### Aim of the exercise
Without any pictures, retype exactly the lines that begin at the one holding "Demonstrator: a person" and end at the last line of the data below.

### Data shown

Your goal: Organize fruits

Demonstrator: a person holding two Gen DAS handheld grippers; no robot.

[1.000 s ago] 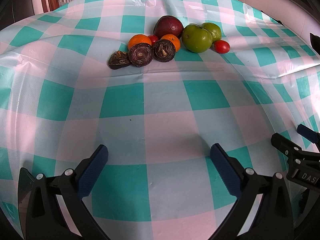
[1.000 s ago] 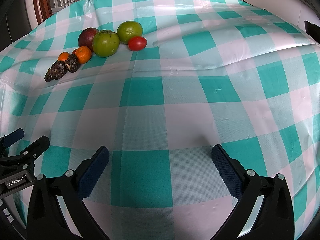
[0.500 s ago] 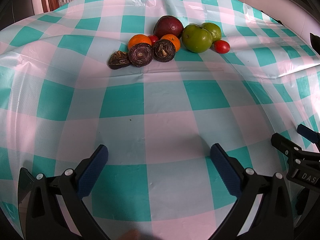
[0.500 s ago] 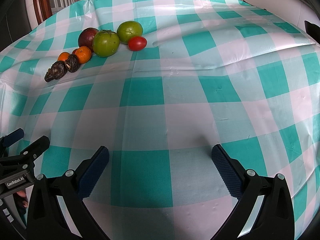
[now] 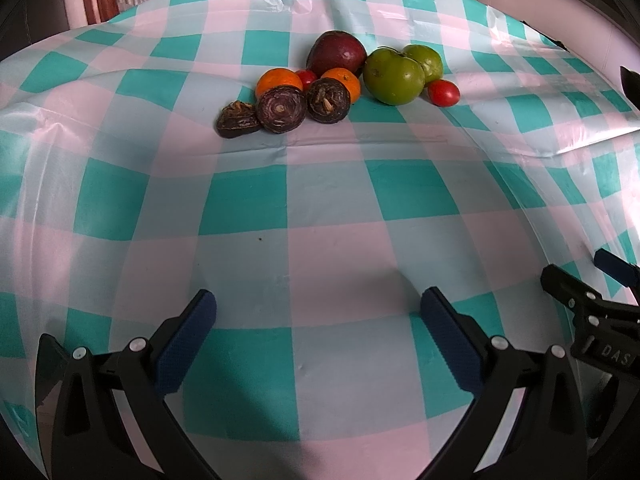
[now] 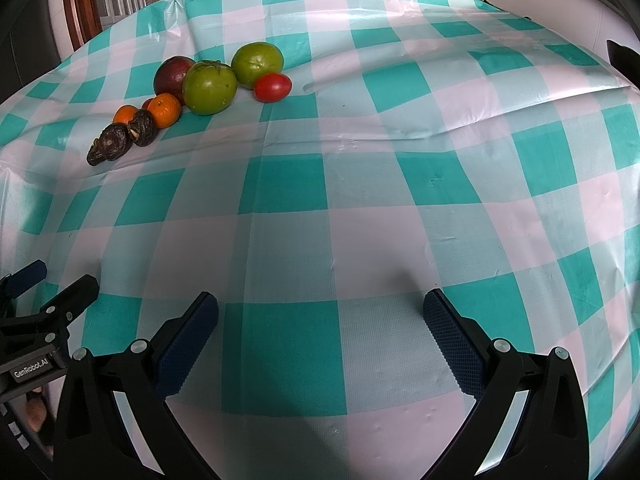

### Answer space
Demonstrator: a person holding two Gen DAS handheld grippers; no robot.

[1.000 s ago] 
[1.000 s ago] 
[0.500 s ago] 
[0.500 s ago] 
[now] 
[now] 

The answer is complete, and the exercise is done.